İran rejimi, özellikle İsrail’de, kalıcı gücü ve mevcut aksilikler nedeniyle uzun vadeli stratejik hedeflerinden kolayca caydırılmama becerisiyle tanınıyor. Mevcut aksaklıklarla bağlantılı olarak koruyucu ve bölgesel bir güç olarak imaja verilen zararın da muhtemelen “silinmesi” muhtemeldir. Buna ek olarak İsrail, Hamas patronu İsmail Haniye’nin Tahran’ın ortasında öldürülmesi ve Nisan ayındaki büyük hava saldırısının savunulması gibi doğrudan çatışmalarda açıkça üstün olduğunu kanıtladı.
Her halükarda Tahran, Hamas, Husiler, Hizbullah ve Iraklı milisler üzerinden İsrail’e yönelik iğneleme stratejisini sürdürecek. Bu bağlamda İsrail’e veya İsrail dışındaki Yahudi kurumlarına yönelik saldırılar göz ardı edilemez.
İsrail’de savaşın değişen dinamiklerinden ve Nasrallah’ın ölümünden duyulan memnuniyet ülke genelinde hakim. İsrail’in üstün istihbarat çalışmasını sürpriz askeri operasyonlarla birleştirme yönündeki denenmiş ve test edilmiş ilkesine uygun olarak, askeri başarıya ilişkin genel coşku aynı zamanda eleştirel sesleri de içeriyor: Kuzey sınırında kalıcı sükunet için siyasi bir çözüm gerekli. Ancak şu anda baskın olan sesler daha fazla saldırı ve hatta kara saldırısı çağrısında bulunuyor. Her halükarda İsrail yakın gelecekte liderlik ve silah depolarına hava saldırıları düzenleyerek Hizbullah’ı daha da zayıflatmaya çalışacak.

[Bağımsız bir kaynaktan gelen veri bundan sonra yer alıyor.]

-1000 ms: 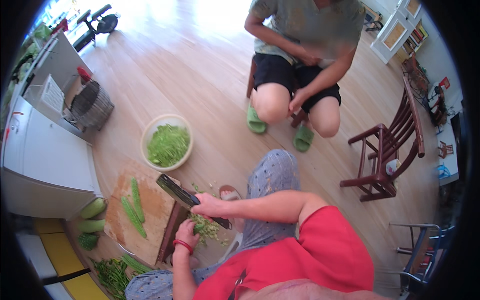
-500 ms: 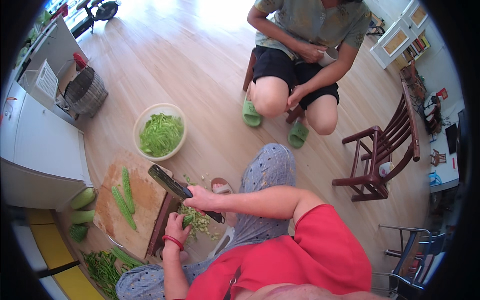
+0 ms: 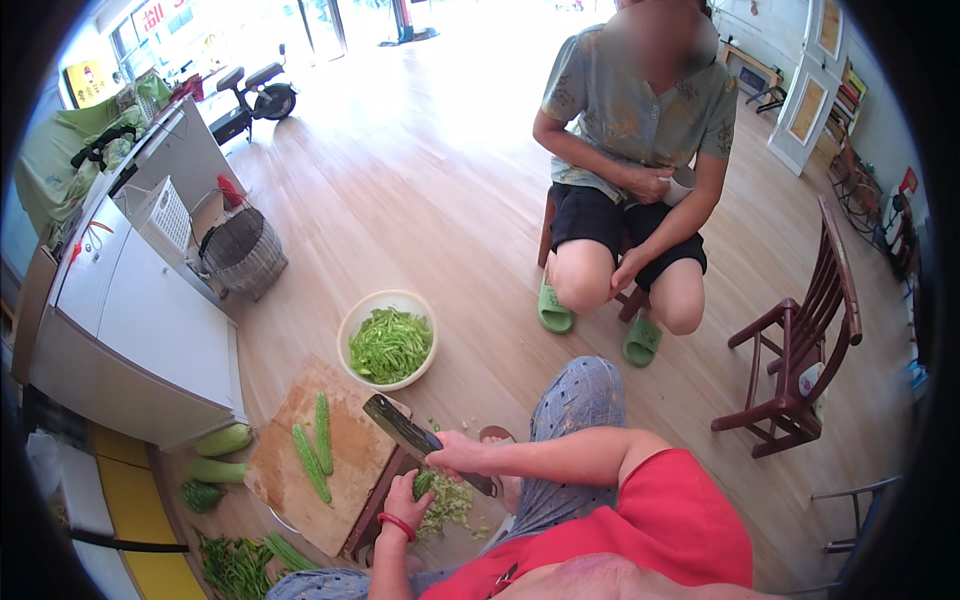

Ayrıca Gazze savaşının, hâlâ orada bulunan 101 rehinenin ve Filistinli sivil nüfus açısından ne anlama geldiği de tamamen belirsiz. Ve hepsinden önemlisi tarih, İsrail’in Hamas’la olan ilişkileri gibi öğretiyor: Milis şeflerinin öldürülmesi ve terör örgütlerinin zayıflatılmaya çalışılması – siyasi bir çözüm olmadan – daha da radikalleşmeye yol açabilir.